• **Dataset excerpts**:

☆ ☆ ☆ ☆ ☆ ☆ ☆

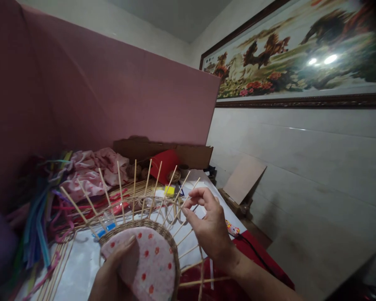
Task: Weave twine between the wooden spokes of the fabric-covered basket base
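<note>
A round woven basket base (175,255) with thin wooden stakes (134,190) fanning out from its rim is in front of me. Its middle is covered by pink fabric (158,263) with red flowers. My left hand (111,271) grips the base from the lower left, thumb pressed on the fabric and the other fingers hidden. At the right-hand stakes, thumb and forefinger of my right hand (211,223) pinch together on brown twine (153,197). This twine curves across the stakes above the woven rim, and a length hangs below my right hand.
Pink cloth (94,167) and colourful strips (39,225) lie at the left. Loose sticks (54,271) rest on the white table covering (81,263). Behind are a red object (165,163) and cardboard (194,154). A pink panel (122,92) stands at the back.
</note>
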`<state>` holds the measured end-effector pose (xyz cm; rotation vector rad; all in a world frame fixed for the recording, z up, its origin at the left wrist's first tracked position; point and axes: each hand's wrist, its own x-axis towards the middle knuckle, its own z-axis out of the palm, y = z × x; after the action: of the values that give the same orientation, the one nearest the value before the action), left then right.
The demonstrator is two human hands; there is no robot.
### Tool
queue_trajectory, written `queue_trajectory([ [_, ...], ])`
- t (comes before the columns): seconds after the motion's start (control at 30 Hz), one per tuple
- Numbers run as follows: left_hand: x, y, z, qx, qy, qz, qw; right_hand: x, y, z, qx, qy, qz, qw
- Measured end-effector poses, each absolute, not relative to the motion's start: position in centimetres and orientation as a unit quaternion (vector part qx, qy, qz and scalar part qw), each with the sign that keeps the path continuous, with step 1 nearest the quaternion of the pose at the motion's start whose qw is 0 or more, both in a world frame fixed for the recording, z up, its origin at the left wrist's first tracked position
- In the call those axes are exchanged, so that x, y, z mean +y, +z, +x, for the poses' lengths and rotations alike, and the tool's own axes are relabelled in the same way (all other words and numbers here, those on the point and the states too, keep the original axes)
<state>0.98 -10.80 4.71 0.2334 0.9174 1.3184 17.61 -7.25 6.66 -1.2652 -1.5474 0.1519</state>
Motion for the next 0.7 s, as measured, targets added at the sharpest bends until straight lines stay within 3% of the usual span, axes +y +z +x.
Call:
queue_trajectory([
  [0.7, -9.8, 2.8, -0.2, 0.415, 0.621, 0.064, 0.662, -8.1, 7.1, 17.1, -0.68, 0.022, -0.5, 0.536],
])
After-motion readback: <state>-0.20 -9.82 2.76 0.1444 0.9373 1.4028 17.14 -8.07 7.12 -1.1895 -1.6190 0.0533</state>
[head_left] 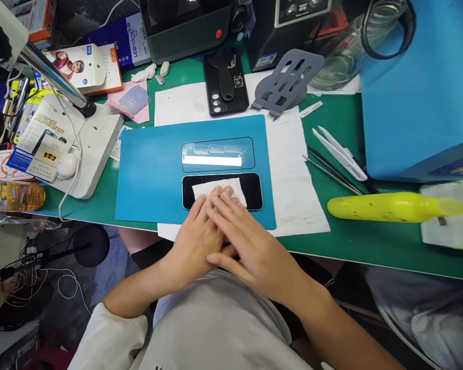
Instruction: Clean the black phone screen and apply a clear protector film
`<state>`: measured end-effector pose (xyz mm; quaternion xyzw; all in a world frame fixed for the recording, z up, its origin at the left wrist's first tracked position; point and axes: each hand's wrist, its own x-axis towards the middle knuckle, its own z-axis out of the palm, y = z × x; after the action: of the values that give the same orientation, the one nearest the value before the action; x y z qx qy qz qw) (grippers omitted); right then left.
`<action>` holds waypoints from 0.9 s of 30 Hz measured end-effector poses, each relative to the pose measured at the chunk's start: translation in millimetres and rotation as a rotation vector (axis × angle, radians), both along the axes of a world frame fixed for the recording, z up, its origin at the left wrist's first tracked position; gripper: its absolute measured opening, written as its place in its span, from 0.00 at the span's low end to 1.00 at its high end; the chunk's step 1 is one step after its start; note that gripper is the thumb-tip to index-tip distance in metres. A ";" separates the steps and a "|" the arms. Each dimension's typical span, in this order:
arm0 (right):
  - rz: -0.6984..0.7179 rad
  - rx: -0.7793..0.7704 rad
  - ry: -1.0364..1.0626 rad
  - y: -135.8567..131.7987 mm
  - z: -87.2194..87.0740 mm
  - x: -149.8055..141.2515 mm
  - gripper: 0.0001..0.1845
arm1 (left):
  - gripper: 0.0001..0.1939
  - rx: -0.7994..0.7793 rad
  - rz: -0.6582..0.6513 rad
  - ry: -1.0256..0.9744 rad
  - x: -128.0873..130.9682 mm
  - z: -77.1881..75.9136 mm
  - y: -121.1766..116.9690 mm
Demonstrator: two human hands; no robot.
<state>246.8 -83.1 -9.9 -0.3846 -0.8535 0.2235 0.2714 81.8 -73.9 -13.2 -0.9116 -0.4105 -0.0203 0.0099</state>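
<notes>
While the right hand (pixel 256 249) lies across the left hand (pixel 196 241), its fingers straight and thumb spread apart, fingertips of both rest on a small white rectangular wipe (pixel 237 189); whether the partly covered left hand grips it cannot be told. The wipe lies on a black-screened, pale-rimmed phone (pixel 254 191), near the front right corner of a blue rectangular mat (pixel 150 174) at the green desk's (pixel 355 241) front edge. A clear, black-bordered glass panel (pixel 218 149) lies just behind the phone
</notes>
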 end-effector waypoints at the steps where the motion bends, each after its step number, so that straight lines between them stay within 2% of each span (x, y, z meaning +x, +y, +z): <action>1: -0.002 0.005 0.053 3.4 -0.8 7.3 0.43 | 0.38 -0.007 0.003 -0.013 -7.1 1.8 1.8; 4: -0.115 0.056 0.120 16.6 -2.8 32.4 0.31 | 0.42 -0.016 0.024 -0.030 -26.7 7.1 4.5; 7: -0.218 0.103 0.072 30.0 -5.4 50.5 0.26 | 0.43 -0.039 0.049 -0.009 -40.3 12.1 2.8; 16: -0.271 -0.011 -0.090 39.5 -21.6 51.3 0.45 | 0.43 -0.126 0.128 -0.010 -47.9 21.8 0.0; 27: -0.223 0.045 -0.116 41.5 -23.3 52.3 0.45 | 0.44 -0.146 0.145 0.038 -41.9 27.3 7.5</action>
<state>299.2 -41.7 -33.1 -0.4830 -0.8246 0.1500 0.2536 40.0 -66.4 14.1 -0.8780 -0.4756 0.0279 -0.0473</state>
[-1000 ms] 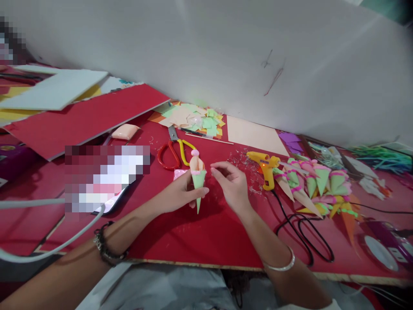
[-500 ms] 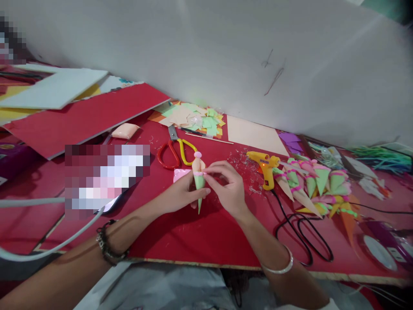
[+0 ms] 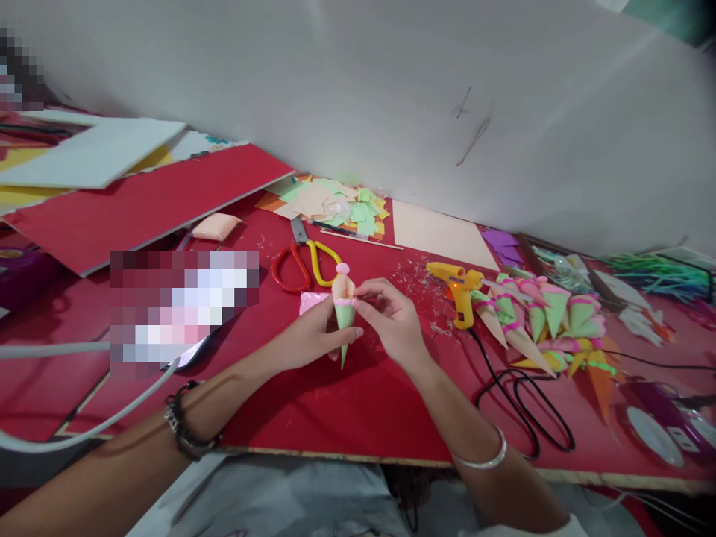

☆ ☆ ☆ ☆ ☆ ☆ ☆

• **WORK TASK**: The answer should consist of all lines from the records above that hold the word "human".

• **COMPLETED EXERCISE**:
The demonstrator is two human hands; there is no robot.
Demonstrator: two human hands; no robot.

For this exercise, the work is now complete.